Sous la période normande, l’alleu de la Poterie fut possédé par des seigneurs dont le nom fut ajouté à celui de la localité, et on a dit, depuis cette époque, la Poterie Mathieu (on prétend cependant que la Poterie a été appelée Saint Pierre de Véronne).
Le premier de ces seigneurs que l’on connaisse vivait dans la seconde moitié du XIIè siècle, du temps de Robert, fils de Waleran. Il est appelé Mathieu de la Poterie, et employé comme témoin dans la donation faite, à l’abbaye de Préaux, de l’ermitage de la forêt de Brotonne. C’est sans doute lui que nous retrouvons encore dans le Feoda Normanniae (Coutume de Normandie ou droit coutumier Normand), pour le service d’un chevalier. Son fief était membre du comité de Montfort.
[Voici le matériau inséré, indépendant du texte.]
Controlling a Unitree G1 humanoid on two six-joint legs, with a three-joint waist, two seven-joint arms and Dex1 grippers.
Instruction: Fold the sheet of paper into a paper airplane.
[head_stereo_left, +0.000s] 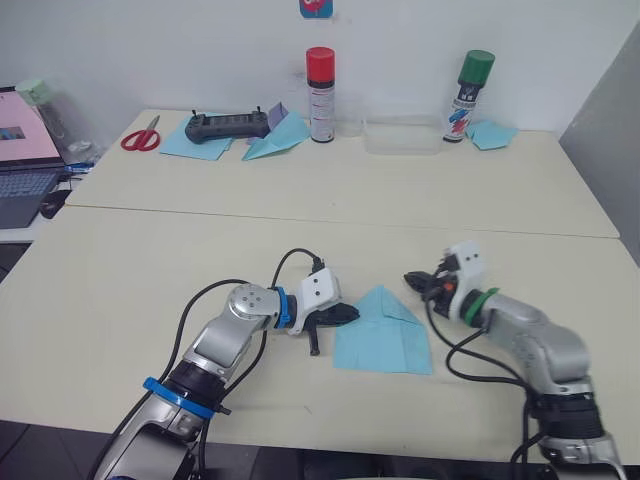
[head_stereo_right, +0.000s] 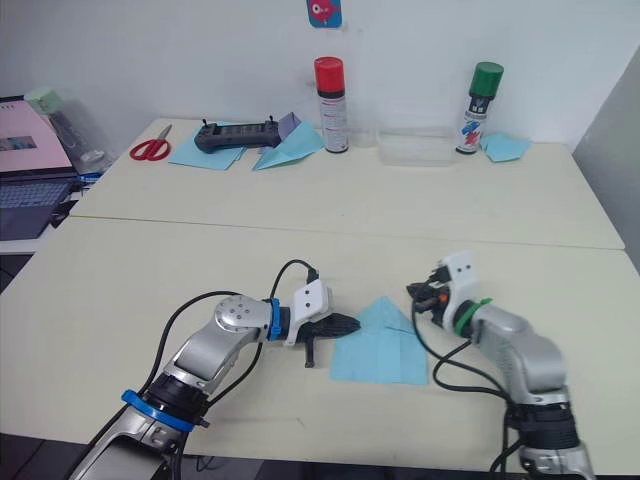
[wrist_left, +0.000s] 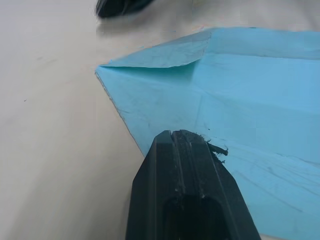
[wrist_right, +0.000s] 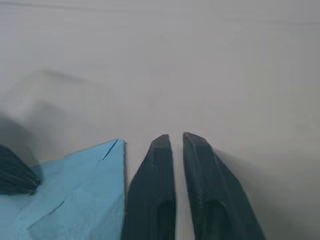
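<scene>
Already partly folded, the sheet of paper (head_stereo_left: 383, 335) lies flat on the desk (head_stereo_left: 120, 270) between the two arms — its far corners turned in to a point, the near half a plain rectangle. The left gripper (head_stereo_left: 343, 314), jaws pressed together, rests its tip on the paper's left edge, probably to pin it or firm the crease. The right gripper (wrist_right: 172, 142) sits just beside the point, off the paper — jaws nearly together, holding nothing.
</scene>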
Au quatorzième siècle, la seigneurie de la Poterie appartenait en dot à Richard de Livet. Ce personnage est connu pour avoir tué en duel le seigneur de l’épinay. Enfermé dans les prisons de l’Evêque de Paris, parce que le duel n’avait pas été autorisé par la cour, il obtint sa grâce le 24 août 1389. Richard de Livet était issu d’une des plus anciennes maisons de Normandie, et l’un de ses ancêtres était devenu seigneur, par son mariage avec Jeanne de Gaillon.
Georges de Livet, fils de Richard, fut prisonnier des anglais : sa rançon fut payée par sa femme et par Richard de Malortie, en 1451. Il avait épousé Marguerite de la Brière, dame de Condé et de la Tillaie. Leur fils, Richard, seigneur de Condé, Bourneville etc… se maria à Gilette de Barville, fille de Jean, qui lui laissa les seigneuries de Frênes et d’Asnières. Le dernier seigneur et patron de la Poterie, du nom de Livet, a été marquis de Barville et est mort en 1830.
Dans un acte de 1679, la Poterie est citée comme une dépendance du marquisat d’Annebaut, alors possédé par les Portier.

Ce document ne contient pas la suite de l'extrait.